UI Oddities #2 – NetBeans

Todays UI oddity is small, but important, and it’s something that has irked me ever since I started using NetBeans (when I joined the JavaFX team last year). Despite me picking on NetBeans here, this problem is common in many applications, and largely goes ignored or unnoticed by developers. I wanted to point it out as it is a very easy UI crime to commit, and one that can sometimes take a lot of effort to fix. Fortunately, in the cases below it would be trivial to fix.

In NetBeans you often get dialog windows like the one shown below. The problem is simply that the header area has a 1 pixel wide gray border around all four edges. This looks nice to delineate between the white of the header and the light gray of the main content area, but it looks really bad on the north, east and west sides of the header. Fortunately this is easily fixed.

To back up my point, look at the screenshot below, which is again NetBeans, but a different dialog without the additional border on the north, east and west sides of the header. In my opinion it looks considerably cleaner:

The only negative aspect is that the two border colours differ between the top dialog and the bottom dialog, but this again is an easy fix and just a matter of defining the default colour for header borders.

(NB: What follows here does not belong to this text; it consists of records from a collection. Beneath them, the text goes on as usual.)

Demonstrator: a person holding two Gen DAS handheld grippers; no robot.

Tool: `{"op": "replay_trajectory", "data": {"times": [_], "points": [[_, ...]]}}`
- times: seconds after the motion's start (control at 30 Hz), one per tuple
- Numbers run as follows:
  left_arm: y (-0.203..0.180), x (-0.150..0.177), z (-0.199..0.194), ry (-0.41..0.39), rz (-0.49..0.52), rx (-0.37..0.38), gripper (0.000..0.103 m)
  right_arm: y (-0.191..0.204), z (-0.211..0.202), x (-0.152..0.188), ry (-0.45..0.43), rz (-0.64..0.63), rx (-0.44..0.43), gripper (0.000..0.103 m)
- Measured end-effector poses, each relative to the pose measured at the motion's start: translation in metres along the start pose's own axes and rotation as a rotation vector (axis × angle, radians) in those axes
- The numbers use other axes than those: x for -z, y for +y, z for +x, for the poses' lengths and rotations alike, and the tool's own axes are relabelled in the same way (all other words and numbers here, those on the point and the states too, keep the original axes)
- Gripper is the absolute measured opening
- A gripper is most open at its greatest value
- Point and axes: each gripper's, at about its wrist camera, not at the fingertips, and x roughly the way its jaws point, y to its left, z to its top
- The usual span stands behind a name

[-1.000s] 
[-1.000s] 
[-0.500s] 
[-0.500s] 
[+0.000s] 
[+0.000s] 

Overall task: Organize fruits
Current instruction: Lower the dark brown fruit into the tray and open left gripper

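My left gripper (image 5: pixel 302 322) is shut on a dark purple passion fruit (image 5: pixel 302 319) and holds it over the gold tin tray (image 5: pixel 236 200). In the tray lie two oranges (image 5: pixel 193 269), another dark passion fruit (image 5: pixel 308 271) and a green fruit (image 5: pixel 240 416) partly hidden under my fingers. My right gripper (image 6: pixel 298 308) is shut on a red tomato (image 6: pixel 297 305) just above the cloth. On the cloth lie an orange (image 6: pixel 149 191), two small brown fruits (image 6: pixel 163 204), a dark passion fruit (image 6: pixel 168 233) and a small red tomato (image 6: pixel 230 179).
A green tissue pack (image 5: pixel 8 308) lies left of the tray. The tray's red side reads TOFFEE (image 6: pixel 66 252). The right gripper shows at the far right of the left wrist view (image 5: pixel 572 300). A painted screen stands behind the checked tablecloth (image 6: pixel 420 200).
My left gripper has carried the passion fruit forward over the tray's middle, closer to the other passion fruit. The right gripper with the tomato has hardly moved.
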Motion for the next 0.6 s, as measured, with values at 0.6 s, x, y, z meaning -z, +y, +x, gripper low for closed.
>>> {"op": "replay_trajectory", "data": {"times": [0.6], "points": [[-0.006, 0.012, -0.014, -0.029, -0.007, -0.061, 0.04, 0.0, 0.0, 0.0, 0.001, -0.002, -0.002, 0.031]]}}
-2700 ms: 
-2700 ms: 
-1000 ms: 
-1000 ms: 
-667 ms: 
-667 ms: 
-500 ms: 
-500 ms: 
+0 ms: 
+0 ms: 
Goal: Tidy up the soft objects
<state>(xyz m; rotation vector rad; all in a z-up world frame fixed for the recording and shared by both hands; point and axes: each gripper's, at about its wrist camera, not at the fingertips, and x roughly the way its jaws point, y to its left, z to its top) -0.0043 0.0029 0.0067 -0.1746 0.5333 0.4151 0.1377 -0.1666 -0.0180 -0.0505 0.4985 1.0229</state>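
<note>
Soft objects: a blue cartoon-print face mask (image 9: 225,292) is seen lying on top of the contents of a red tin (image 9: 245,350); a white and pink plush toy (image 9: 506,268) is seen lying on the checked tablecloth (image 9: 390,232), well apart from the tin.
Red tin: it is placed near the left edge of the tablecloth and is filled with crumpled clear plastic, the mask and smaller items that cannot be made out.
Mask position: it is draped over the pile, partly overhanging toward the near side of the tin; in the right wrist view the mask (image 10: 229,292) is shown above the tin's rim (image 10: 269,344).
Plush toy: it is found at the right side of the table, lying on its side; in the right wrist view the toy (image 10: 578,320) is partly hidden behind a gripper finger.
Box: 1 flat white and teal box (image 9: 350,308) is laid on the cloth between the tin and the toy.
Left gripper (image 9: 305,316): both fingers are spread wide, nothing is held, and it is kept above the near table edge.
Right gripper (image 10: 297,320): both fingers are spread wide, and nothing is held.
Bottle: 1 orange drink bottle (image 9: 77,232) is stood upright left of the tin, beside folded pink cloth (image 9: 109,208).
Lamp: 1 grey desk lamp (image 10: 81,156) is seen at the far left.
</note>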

Finally, I wanted to point out another common example of bad borders, and was fortunate enough to find the following screen in my NetBeans install:

This screenshot nicely shows the problem of nested borders. Look at the centre ‘Expanded Text’ tab. Inside this tabbed area is a rich text editor with its own border, but it is also wrapped within the border of the tabbed area. This looks untidy and cluttered. It’s also worth nothing that the space between the inner and outer borders differs on each side. In my opinion the inner border (the rich text editor border) should be removed in this circumstance. It would lead to a visually less cluttered and cleaner dialog in a small way.

So, in summary, be careful of borders in your software. It’s very easy to put components together and not really notice that borders are being duplicated like this. Finally, even though this is a NetBeans UI Oddity, it’s very common all across the software world, so I’m not picking on NetBeans here :-)

Fortunately, this is an easy fix in this specific case.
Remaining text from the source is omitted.